Quelle a été l’influence de ce départ à Montréal sur ta pratique photographique ?
Je suis partie vivre à Montréal en janvier dernier. D’abord pour rejoindre mon compagnon et aussi car je voulais expérimenter de nouvelles choses, sortir de ma zone de confort. Et puis j’adore la nature, d’ailleurs je ne shoote qu’en lumière naturelle, donc je me suis dit que ce serait intéressant d’explorer d’autres terres. Du coup j’ai bougé pas mal entre Montréal et les États-Unis. Il y a toute une flore là-bas que je n’ai jamais vu ailleurs. J’ai fais aussi beaucoup d’autoportraits dans la neige. C’est une nouvelle forme d’inspiration. À Montréal, je me suis beaucoup mise en image, pour m’observer.
Il y a donc une forme de thérapie dans ta pratique de la photographie ?
Complètement. Ça peut paraître un peu cliché de l’affirmer, car les artistes emploient souvent ce terme… Mais la photo est un beau moyen de raconter quelque chose de soi, sans passer par les mots.
Tu as une pratique très compulsive et rigoureuse du polaroid.
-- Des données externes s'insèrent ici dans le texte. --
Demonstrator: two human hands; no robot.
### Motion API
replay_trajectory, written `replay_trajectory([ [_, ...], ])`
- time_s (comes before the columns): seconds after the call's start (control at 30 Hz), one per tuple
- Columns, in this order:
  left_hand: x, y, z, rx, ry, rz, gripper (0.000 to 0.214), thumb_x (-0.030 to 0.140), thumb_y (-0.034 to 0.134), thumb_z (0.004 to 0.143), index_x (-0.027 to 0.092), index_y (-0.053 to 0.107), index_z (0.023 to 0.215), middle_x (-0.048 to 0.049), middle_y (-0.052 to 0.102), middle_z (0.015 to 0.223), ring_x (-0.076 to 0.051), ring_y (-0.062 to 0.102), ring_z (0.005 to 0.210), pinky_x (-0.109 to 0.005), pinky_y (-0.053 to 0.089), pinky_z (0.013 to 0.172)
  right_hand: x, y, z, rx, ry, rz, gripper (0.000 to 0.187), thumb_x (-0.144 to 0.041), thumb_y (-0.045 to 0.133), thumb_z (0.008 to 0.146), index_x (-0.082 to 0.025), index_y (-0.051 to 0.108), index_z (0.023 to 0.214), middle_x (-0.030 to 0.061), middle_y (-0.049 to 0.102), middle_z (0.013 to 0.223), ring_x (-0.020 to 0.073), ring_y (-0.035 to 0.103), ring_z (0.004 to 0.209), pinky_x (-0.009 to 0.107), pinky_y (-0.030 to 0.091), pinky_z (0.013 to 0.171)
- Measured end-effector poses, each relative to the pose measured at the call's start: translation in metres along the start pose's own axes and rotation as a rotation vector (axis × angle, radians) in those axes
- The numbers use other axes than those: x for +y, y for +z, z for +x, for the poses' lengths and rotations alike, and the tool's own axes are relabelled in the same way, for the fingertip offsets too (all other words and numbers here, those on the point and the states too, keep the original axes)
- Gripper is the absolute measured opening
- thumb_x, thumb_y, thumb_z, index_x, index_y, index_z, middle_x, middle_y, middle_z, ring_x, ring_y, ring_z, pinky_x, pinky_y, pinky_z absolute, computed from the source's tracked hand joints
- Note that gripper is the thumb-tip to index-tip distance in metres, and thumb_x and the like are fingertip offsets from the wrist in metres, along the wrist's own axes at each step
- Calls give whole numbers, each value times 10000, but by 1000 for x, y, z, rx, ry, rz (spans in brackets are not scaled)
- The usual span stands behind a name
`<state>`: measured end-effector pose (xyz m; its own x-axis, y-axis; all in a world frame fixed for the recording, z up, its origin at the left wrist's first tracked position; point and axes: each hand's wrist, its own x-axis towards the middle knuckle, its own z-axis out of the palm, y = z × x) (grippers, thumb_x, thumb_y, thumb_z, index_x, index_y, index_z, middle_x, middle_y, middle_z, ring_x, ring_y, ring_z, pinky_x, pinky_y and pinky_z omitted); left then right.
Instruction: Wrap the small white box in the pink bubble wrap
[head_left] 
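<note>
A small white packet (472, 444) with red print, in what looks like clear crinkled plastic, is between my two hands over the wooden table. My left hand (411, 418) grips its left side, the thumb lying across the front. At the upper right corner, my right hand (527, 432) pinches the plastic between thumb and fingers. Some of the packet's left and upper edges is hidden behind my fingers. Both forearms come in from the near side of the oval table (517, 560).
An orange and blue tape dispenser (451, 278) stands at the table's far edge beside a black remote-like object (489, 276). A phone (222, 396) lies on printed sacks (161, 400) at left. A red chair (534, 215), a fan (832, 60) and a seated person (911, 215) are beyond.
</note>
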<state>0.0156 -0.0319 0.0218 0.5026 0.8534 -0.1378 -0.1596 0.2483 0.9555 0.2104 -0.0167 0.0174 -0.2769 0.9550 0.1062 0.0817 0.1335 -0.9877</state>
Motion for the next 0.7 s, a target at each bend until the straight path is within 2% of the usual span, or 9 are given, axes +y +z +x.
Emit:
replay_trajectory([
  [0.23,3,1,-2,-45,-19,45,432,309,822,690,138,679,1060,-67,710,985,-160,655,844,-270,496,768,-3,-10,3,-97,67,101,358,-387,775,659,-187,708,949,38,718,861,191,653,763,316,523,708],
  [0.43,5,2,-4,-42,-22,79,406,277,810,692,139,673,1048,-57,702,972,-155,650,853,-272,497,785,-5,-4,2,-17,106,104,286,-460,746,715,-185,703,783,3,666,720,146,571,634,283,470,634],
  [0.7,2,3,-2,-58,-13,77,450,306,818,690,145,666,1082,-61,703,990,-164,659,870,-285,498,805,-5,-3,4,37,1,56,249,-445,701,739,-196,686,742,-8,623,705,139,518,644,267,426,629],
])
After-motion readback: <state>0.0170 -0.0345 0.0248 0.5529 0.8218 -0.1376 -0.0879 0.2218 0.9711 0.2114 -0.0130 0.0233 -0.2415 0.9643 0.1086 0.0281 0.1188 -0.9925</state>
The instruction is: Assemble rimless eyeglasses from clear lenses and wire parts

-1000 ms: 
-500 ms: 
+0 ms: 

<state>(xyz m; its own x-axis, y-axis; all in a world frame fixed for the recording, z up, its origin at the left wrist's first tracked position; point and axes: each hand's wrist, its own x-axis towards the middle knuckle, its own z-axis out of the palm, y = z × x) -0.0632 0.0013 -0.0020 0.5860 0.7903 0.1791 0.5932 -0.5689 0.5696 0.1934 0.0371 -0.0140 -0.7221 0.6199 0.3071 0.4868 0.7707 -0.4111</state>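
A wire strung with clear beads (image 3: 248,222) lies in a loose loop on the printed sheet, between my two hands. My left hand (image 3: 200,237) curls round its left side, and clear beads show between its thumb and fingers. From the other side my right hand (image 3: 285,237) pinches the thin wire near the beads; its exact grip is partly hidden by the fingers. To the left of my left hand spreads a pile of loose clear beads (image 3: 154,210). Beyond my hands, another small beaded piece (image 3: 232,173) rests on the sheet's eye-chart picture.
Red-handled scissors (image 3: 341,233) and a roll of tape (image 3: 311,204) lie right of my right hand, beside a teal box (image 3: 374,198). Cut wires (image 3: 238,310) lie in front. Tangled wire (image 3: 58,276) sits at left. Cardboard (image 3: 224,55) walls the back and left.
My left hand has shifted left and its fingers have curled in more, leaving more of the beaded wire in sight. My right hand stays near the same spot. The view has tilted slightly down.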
Est-ce que parfois tu as des temps morts ?
Alors depuis que je suis à Montréal, je photographie beaucoup moins mais pour des raisons purement logistiques, car j’ai dû prendre un boulot alimentaire. Mais sinon, ça fait vraiment partie de ma vie et du coup je suis très productive. Malgré tout, Montréal m’a permis de prendre plus de recul et de plus réfléchir mes images – car là-bas les pellicules sont beaucoup plus chères.
En-dehors de ton environnement, qu’est-ce qui t’inspire ?
Je suis très inspirée par la musique : Émilie Simon (que j’ai eu la chance de photographier deux fois), Camille, Björk, Moriarty, CocoRosie. Elles j’aimerais vraiment les photographier !
Après il y a bien sûr la littérature. Virginia Woolf est ma principale source d’inspiration. Puis beaucoup de photographes aussi, notamment Tim Walker. J’adore son univers, il me parle énormément. Et aussi Joel-Peter Witkin dont le travail me fascine beaucoup.
Comment est-ce que tu envisages ton avenir photographique ?
Dans l’idéal, j’aimerais pouvoir faire des reportages et des documentaires au pola sur des sujets qui pourraient correspondre à mon univers. Je suis très fascinée par la marginalité. Moi qui suis beaucoup dans la mise en scène, ce serait une manière de challenger ma pratique habituelle : j’aimerais me confronter à des sujets pour lesquels je me mettrais davantage en danger.